Someone once asked me where I got the name Kurnatovsky.  I misspelled it with a U but no matter.  I know that everything I have, every freedom, every advantage in the rotten system we live in was won for me by someone I don't know, most of them probably couldn't read or write.  I know this: Merrill Lynch didn't build America.   More accurately, the freedoms I have were won by the collective efforts of many people. But while social advancement is made through collective struggle this doesn't mean that there is no such thing as individual effort, that certain individuals don't sacrifice more or contribute more to the social well being of all of us.  

One of these people was Mother Jones of course, the great American fighter for workers' rights. Or Eugene Debs, an American who is among the greatest of heroic American political figures.  Lenin called him a true revolutionary. Big Mary Septak is another. I first learned of Big Mary Septak in Mother Jones' Biography.  She ran a boarding house there in Pennsylvania.  I would have to return to the book to tell you more.
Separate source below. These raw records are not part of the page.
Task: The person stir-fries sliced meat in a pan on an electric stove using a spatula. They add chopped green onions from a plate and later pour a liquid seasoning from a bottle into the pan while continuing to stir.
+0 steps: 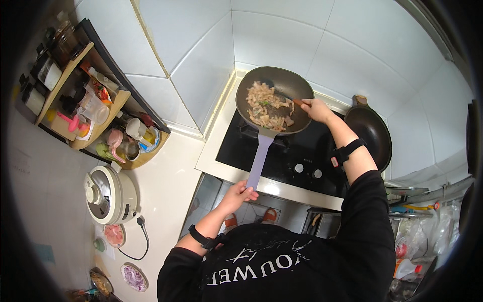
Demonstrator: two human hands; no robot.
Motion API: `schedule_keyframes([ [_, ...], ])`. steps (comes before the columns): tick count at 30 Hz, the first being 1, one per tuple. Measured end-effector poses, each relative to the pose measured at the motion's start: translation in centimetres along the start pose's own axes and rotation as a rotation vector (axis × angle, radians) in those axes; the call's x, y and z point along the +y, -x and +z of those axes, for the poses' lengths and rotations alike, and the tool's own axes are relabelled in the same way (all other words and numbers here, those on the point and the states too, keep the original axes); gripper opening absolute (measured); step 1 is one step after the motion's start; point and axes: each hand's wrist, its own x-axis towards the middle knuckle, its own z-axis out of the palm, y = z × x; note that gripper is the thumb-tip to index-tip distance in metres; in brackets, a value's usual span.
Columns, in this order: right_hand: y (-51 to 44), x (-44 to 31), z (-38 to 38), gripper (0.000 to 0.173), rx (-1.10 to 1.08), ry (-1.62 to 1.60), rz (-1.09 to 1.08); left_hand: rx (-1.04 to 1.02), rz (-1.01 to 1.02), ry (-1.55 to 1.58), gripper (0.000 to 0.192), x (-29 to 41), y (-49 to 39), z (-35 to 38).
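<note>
A dark frying pan (298, 85) with a lilac handle sits over the left side of a black glass gas hob (241, 151). My left hand (238, 195) grips the end of that handle. Sliced meat (266, 105) with a few green bits lies in the pan, mostly toward its left and middle. In my right hand (317, 110) is a spatula with a reddish-brown handle (299, 102), reaching into the pan from the right. The spatula's blade is hard to make out among the meat.
A second dark pan (368, 132) stands at the hob's right. On the left counter are a cream electric cooker (113, 196) with its plug and cord (147, 238), a plate of raw meat (114, 235) and a plate of sliced purple onion (134, 277). A corner shelf (124, 99) holds jars and bottles.
</note>
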Motion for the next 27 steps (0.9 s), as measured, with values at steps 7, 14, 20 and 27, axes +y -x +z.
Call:
schedule_keyframes([
  [7, 12.0, -5.8, -5.6, 0.033, 0.115, 0.411, -0.35, -0.002, -0.009, -0.011, 0.025, 0.1, -0.1, 0.0],
  [14, 14.7, -8.4, -6.2, 0.029, 0.048, 0.702, -0.294, 0.01, 0.005, -0.013, 0.025, 0.1, 0.0, 0.1],
  [20, 4.4, -3.8, -0.2, 0.042, 0.33, 0.686, -0.173, 0.023, -0.022, -0.003, 0.025, 0.3, 0.1, 0.4],
  [27, 7.1, -1.2, 0.0, 0.046, 0.112, 0.572, -0.159, 0.043, -0.024, -0.024, 0.029, 0.6, 0.3, 0.5],
])
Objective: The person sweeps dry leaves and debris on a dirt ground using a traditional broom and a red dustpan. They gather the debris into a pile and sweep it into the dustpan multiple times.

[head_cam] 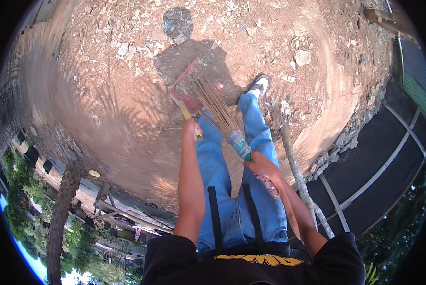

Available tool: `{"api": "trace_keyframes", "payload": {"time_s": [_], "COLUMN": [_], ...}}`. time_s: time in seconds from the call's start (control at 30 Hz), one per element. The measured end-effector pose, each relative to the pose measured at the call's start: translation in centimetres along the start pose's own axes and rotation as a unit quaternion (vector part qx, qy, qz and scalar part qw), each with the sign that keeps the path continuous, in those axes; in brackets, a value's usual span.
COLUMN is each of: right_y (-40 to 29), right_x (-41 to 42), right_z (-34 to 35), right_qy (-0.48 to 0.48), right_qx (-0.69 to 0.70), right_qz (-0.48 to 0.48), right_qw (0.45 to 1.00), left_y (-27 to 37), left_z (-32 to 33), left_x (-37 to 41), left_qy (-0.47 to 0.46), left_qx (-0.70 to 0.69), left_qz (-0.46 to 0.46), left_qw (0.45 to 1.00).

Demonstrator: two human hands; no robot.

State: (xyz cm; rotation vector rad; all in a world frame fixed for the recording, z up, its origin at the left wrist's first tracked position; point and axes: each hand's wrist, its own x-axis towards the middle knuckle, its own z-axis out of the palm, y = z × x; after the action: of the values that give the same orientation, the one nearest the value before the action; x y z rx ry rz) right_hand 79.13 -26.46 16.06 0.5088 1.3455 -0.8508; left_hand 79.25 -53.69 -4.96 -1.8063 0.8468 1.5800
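My left hand is closed round the yellowish handle of a red plastic dustpan, which is held out over the dirt ground in front of my legs. The dustpan's inside is blurred, and what it holds is hard to tell. My right hand grips a stick broom, whose handle is covered with plastic bottles. The broom's thin brown bristles point away from me and overlap the right side of the dustpan; whether they touch it I cannot tell.
Scattered litter and stones lie on the dirt beyond the dustpan. A thin pale trunk stands to my right, near a rubble edge and a dark panel with a metal frame. At the left rises a thicker tree trunk.
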Motion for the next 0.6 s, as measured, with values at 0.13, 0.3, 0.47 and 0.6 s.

But Kurnatovsky, or the description of his life by Leon Trotsky in his biography of Stalin epitomizes for me the sacrifice that millions of people have made for the collective good. Here is how I first heard of Kurnatovsky from Trotsky's biography of Stalin, Kurnatovsky's demise is described to him by Lenin's wife Krupskaya:

It is pertinent here, and only fair, to complete the story of the engineer Kurnatovsky, who really inspired the revolutionary movement at Tiflis at the beginning of the century. After two years in the military prison, he was banished to the Yakut Region, from which escapes were immeasurably more difficult than from the Irkutsk Government. At Yakutsk, on the road, Kurnatovsky participated in the armed resistance of the exiles against the outrages of the authorities, and was sentenced by the court to twelve years at hard labor. Amnestied in the fall of 1905, he reached Chita, which was then deluged with combatants of the Russo-Japanese War. There he became chairman of the Soviet of Workers’, Soldiers’ and Cossaks’ Deputies—the head of the so-called “Chita Republic”.

At the beginning of 1906 Kurnatovsky was again arrested and sentenced to death. General Rennenkampt, the pacifier of Siberia, carried the condemned man in his train so that he might witness with his own eyes the executions of workers at every railway station. Because of the new liberal tendency in connection with elections to the First Duma, his death sentence was commuted to life-long banishment to Siberia. Kurnatovsky managed to escape from Nerchinsk to Japan. From there he went to Australia, where he was in great need, worked as a lumberjack and strained himself.

Ill, with inflammation in his ears, he somehow managed to make his way to Paris. “An exceptionally difficult lot,” relates Krupskaya, “finally undermined him. In the autumn of 1910, after his arrival, Ilyitch and I called on him at the hospital.” Two years later, when Lenin and Krupskaya were already living at Cracow, Kurnatovsky died. On the shoulders of the Kurnatovskies and over their corpses the revolution marched forward.

I cried when I first read this. History is full of Kurnatovsky's and we thank them all.  We owe it to them to fight on.